President Jacob Zuma’s July 2010 decision on the demotion of the amaRharhabe was also set aside by the court.

Tlhapi ordered the commission, Zuma and Minister of Cooperative Governance and Traditional Affairs (Cogta) to pay the costs of the application.

The amaRharhabe were represented by Smith Tabata Inc with Gilbert Marcus, SC.

AmaRharhabe Queen Noloyiso Sandile yesterday called an urgent media briefing at her Mngqesha great place near King William’s Town to make the announcement after the judgment was delivered at 9.30am. Speaking on her behalf, Prince Zolile Burns-Ncamashe said the ruling was a historic and exciting event, and it confirmed that “the amaRharhabe had been an independent sovereign kingship since the 18th century”.

Burns-Ncamashe said they had maintained all along that the Nhlapho Commission had erred in its finding.

The support from amaXhosa King Mpendulo Zwelonke Sigcawu in the matter had been appreciated, he added.

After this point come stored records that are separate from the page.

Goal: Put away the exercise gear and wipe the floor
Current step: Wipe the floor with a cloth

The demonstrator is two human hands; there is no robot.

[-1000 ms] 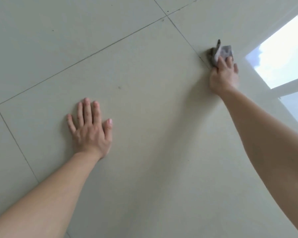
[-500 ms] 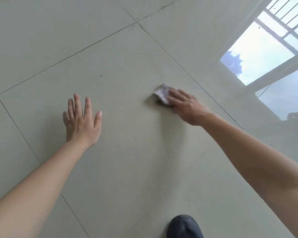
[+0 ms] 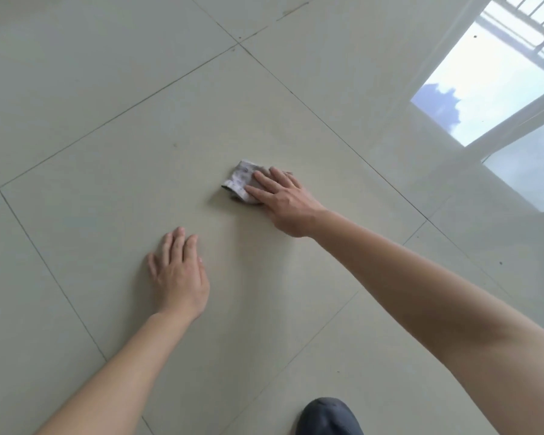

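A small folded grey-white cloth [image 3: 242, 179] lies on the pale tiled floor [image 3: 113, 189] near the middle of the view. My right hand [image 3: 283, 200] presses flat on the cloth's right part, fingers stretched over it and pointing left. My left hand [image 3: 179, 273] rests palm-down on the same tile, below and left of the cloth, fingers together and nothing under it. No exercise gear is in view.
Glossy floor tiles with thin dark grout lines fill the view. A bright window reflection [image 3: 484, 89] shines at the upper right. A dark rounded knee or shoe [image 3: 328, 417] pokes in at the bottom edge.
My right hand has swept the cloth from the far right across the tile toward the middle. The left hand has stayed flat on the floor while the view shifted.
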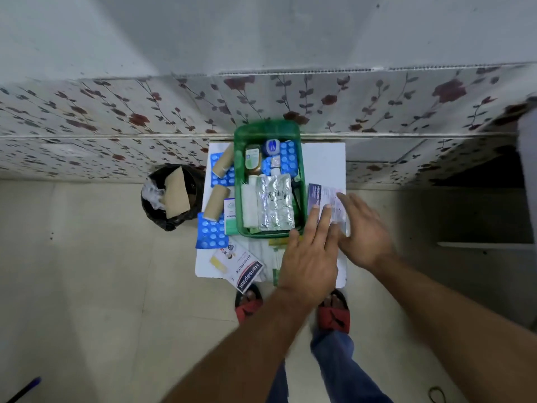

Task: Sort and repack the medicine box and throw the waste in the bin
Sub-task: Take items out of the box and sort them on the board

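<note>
A green plastic medicine box [301,170] stands on a small white table [324,161], filled with bottles, blue pill strips and a silver blister strip [274,206]. To its right lies a purple-and-white medicine carton [322,199]. My left hand [311,257] is spread flat with its fingertips on the carton's near end. My right hand [363,231] reaches over the carton's right side, fingers apart and touching it. Neither hand is closed on the carton. A black-lined bin [171,196] stands on the floor left of the table, holding brown card and crumpled plastic.
Left of the box lie two beige bandage rolls [215,203], blue pill strips [210,235] and a small white-green carton. A Hansaplast packet [247,271] and plaster strips lie at the table's front. My sandalled feet stand below. A floral-patterned wall runs behind.
</note>
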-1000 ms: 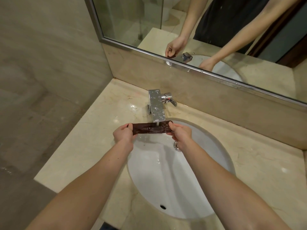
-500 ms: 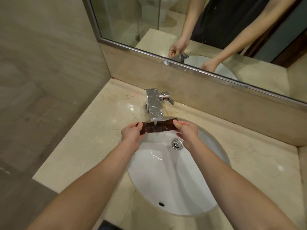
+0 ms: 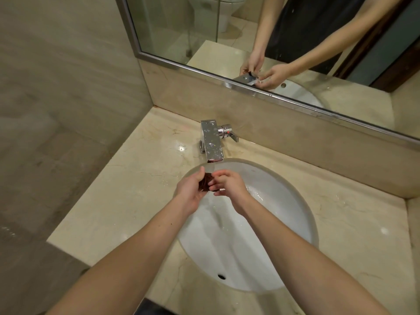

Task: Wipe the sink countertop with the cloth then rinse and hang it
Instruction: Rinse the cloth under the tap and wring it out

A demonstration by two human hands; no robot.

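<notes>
Your left hand (image 3: 189,193) and right hand (image 3: 230,187) both grip the bunched dark brown cloth (image 3: 205,183) between them, just below the square chrome faucet (image 3: 212,142), over the white oval sink (image 3: 284,201).

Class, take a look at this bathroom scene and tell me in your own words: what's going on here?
A person has both hands over the wet sink, just in front of the tap. The left hand and right hand grip a small dark cloth bunched between them. It looks like rinsing; the cloth is not yet hung.
</notes>
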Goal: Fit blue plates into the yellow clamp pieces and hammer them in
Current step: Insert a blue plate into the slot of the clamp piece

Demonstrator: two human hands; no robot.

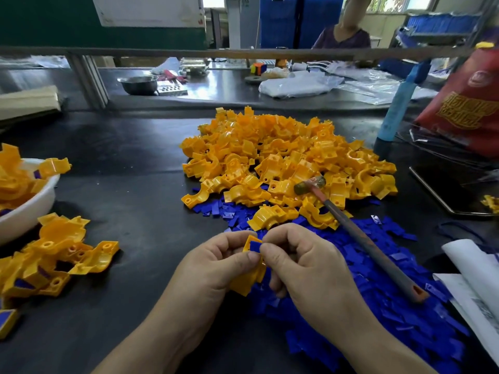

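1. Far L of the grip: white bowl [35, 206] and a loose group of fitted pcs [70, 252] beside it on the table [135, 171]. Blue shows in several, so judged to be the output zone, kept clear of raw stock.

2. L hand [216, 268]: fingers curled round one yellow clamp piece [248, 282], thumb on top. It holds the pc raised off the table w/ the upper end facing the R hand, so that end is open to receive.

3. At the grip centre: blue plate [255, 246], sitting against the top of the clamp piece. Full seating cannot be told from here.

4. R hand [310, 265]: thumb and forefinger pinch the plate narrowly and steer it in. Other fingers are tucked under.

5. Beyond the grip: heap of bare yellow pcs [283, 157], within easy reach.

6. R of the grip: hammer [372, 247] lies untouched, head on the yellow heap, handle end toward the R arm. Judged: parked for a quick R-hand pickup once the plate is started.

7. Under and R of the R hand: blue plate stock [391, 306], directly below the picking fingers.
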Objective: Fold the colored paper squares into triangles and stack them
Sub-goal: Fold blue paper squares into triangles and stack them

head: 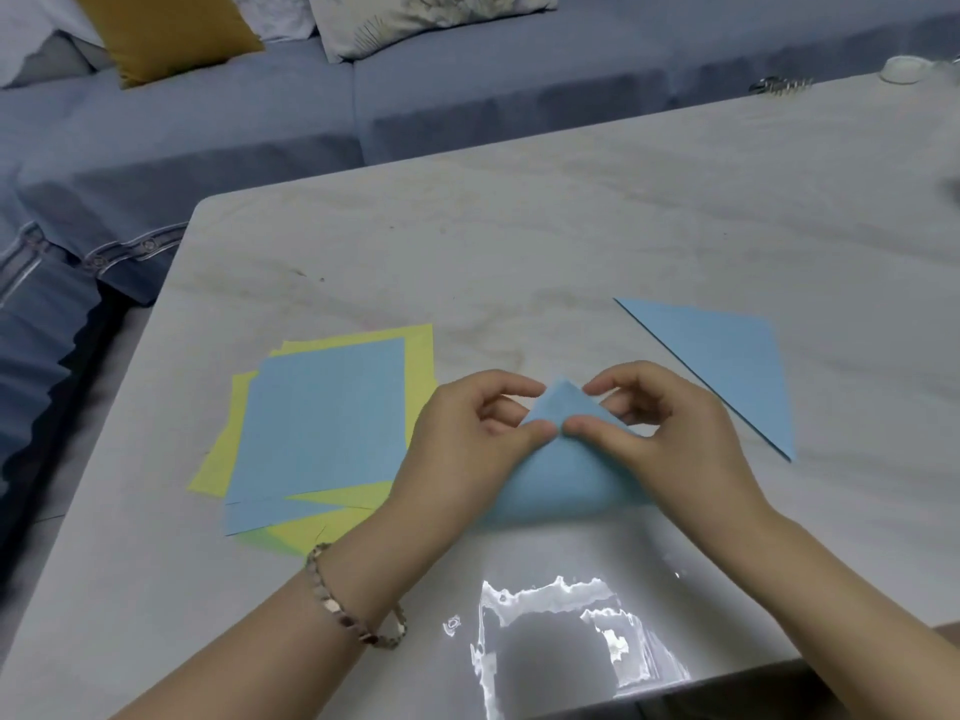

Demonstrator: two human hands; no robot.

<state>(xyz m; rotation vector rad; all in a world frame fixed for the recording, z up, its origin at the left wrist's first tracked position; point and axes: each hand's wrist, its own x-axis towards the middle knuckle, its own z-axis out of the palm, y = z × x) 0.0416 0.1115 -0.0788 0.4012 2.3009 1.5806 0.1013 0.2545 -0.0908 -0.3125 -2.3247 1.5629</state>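
Both hands (566, 433) hide most of blue sheet (561, 480); far-right counter (519, 241) items blurred, white one (903, 70) unidentifiable.

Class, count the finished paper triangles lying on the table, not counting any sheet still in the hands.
1. A blue triangle lies flat to the right of the hands. Another blue sheet is mid-fold between them, not yet creased.

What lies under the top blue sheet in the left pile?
Under the blue sheet, yellow sheets and another blue sheet stick out at the edges. How many lie beneath is hidden.
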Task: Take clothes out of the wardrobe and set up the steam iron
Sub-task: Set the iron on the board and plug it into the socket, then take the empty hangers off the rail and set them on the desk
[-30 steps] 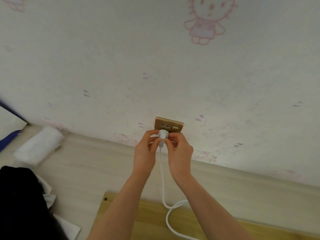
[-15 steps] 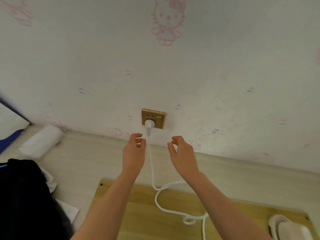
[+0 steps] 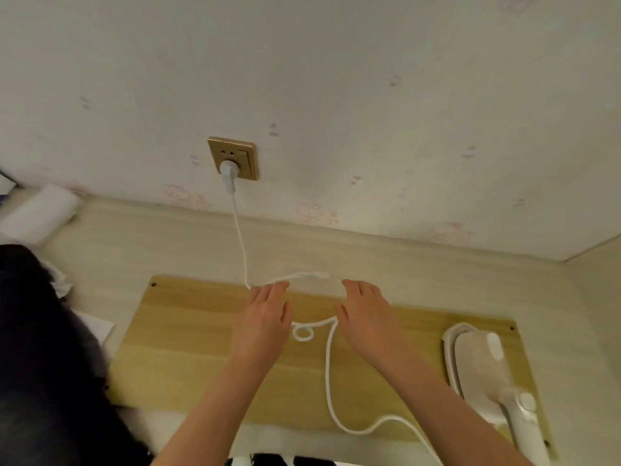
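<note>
The white plug [image 3: 229, 173] sits in the gold wall socket [image 3: 235, 158]. Its white cord [image 3: 327, 371] hangs down the wall, loops across the wooden board [image 3: 188, 348] and runs toward the white steam iron [image 3: 484, 371] lying at the board's right end. My left hand [image 3: 263, 319] and my right hand [image 3: 364, 312] hover flat above the board on either side of the cord loops, fingers straight and holding nothing. A dark garment [image 3: 43, 364] lies at the left edge.
A pale wooden surface [image 3: 134, 243] runs along the patterned wall [image 3: 336, 95]. A white roll [image 3: 40, 210] lies at the far left beside it. White papers [image 3: 97, 327] poke out from under the dark garment.
Both hands let go of the plug after pushing it into the socket and drew back down over the board. The view tilted down and right, bringing the iron into sight.
</note>
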Demonstrator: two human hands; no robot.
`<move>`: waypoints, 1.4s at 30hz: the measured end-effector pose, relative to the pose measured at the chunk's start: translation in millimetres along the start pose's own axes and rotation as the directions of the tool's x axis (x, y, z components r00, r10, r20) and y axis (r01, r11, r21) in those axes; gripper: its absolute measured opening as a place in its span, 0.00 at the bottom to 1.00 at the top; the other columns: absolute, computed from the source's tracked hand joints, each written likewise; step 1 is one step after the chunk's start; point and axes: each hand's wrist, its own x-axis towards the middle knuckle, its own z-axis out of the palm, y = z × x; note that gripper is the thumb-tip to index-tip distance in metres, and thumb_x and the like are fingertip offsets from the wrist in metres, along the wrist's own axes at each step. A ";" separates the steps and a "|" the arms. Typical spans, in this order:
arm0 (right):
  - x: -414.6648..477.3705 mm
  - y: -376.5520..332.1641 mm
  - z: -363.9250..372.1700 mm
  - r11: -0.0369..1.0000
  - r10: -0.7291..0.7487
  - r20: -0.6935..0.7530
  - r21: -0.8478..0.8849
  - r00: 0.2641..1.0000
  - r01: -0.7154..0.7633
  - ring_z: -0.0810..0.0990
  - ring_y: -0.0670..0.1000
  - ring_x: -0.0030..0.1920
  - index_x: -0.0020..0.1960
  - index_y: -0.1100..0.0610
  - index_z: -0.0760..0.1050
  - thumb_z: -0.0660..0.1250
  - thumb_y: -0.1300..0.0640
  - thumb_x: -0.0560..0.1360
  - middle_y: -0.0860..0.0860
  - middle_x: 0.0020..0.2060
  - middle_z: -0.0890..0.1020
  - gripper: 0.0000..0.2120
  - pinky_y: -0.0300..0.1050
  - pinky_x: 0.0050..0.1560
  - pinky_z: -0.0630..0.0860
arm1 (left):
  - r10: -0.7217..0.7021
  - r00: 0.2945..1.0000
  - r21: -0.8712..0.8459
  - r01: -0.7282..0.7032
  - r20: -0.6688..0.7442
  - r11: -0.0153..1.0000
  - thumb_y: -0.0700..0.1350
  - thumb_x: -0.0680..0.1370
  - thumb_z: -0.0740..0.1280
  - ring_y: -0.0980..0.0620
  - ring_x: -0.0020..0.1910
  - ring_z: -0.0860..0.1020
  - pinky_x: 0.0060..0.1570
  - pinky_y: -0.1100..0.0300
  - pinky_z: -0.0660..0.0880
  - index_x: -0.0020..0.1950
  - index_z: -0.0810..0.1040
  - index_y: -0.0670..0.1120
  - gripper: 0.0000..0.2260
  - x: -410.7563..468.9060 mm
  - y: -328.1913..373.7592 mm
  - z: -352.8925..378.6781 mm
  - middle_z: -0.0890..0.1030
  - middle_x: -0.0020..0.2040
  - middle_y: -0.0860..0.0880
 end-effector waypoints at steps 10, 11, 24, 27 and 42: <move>-104.9 39.9 38.0 0.996 0.066 0.043 -0.056 0.997 -0.064 0.67 0.55 0.66 0.69 0.56 0.64 0.55 0.51 0.80 0.53 0.66 0.71 0.20 0.49 0.67 0.64 | 0.101 0.990 0.159 -0.115 0.093 0.981 0.44 0.75 0.65 0.46 0.50 0.78 0.43 0.52 0.77 0.59 0.78 0.46 0.13 -103.5 45.8 18.2 0.81 0.49 0.51; -114.8 39.0 41.6 0.996 0.069 0.041 -0.051 0.997 -0.067 0.66 0.55 0.67 0.70 0.56 0.64 0.55 0.51 0.80 0.52 0.66 0.71 0.20 0.49 0.67 0.64 | 0.112 0.989 0.152 -0.126 0.100 0.980 0.43 0.74 0.69 0.46 0.51 0.78 0.45 0.52 0.76 0.59 0.78 0.46 0.14 -112.6 47.5 16.9 0.81 0.49 0.51; -270.2 -12.4 99.4 0.969 0.243 -0.055 0.053 0.968 -0.241 0.64 0.54 0.70 0.72 0.57 0.61 0.54 0.51 0.81 0.53 0.69 0.69 0.22 0.46 0.71 0.61 | 0.313 0.936 0.144 -0.336 0.160 0.931 0.44 0.77 0.65 0.47 0.54 0.77 0.49 0.52 0.77 0.62 0.77 0.44 0.14 -234.1 10.4 -18.9 0.81 0.51 0.49; -311.7 -23.7 105.2 0.950 0.307 -0.061 0.078 0.950 -0.302 0.63 0.53 0.71 0.73 0.57 0.60 0.53 0.50 0.81 0.52 0.70 0.68 0.22 0.45 0.71 0.59 | 0.335 0.926 0.121 -0.358 0.176 0.926 0.44 0.76 0.68 0.47 0.54 0.77 0.48 0.53 0.77 0.61 0.77 0.43 0.14 -263.0 6.5 -30.5 0.81 0.51 0.49; -518.0 -13.3 130.2 0.755 0.650 -0.156 0.245 0.744 -0.608 0.66 0.54 0.69 0.71 0.56 0.63 0.57 0.50 0.80 0.52 0.68 0.70 0.21 0.46 0.69 0.63 | 0.685 0.672 -0.089 -0.692 0.282 0.716 0.41 0.75 0.69 0.46 0.55 0.76 0.49 0.51 0.77 0.60 0.78 0.42 0.14 -380.6 100.5 -13.3 0.81 0.51 0.48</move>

“Indeed we want to reach out our gratitude to King Sigcawu … we are indebted to all the leaders of the amaRharhabe and their communities for their commitment to the confirmation of the independence of amaRharhabe and kingship,” he said.

A report-back meeting is expected to be called next week by the kingdom.

The amaRharhabe are the right-hand house of King Phalo of the amaXhosa, with the great house being the amaGcaleka.

In 2008 the Nhlapo Commission determined that the amaRharhabe, led then by the now late King Maxhoba Sandile; the abaThembu BaseRhoda [Western Thembuland] led by the late King Lwandile Matanzima; and the amaMpondo aseNyandeni [Western Mpondoland] led by King Ndamase Ndamase, were not legitimate kingships.

After the deaths of the kings, the territories were to be headed by newly established traditional leadership formed to accommodate paramount chiefs in the country who were found not to have legitimate kingships. All three were deemed kings until they died.

The commission also determined that amaMpondo aseQaukeni [Eastern Mpondoland] king Mpondombini Sigcau was not entitled to the kingship and Zanozuko Sigcau should instead take the throne as the king of the amaMpondo as a whole.

All three kingdoms and Sigcau appealed to the high court to have the decision to demote them set aside.

Despite their kings dying in the interim, the royal status of the kingdoms remains pending finalisation of their court appeals.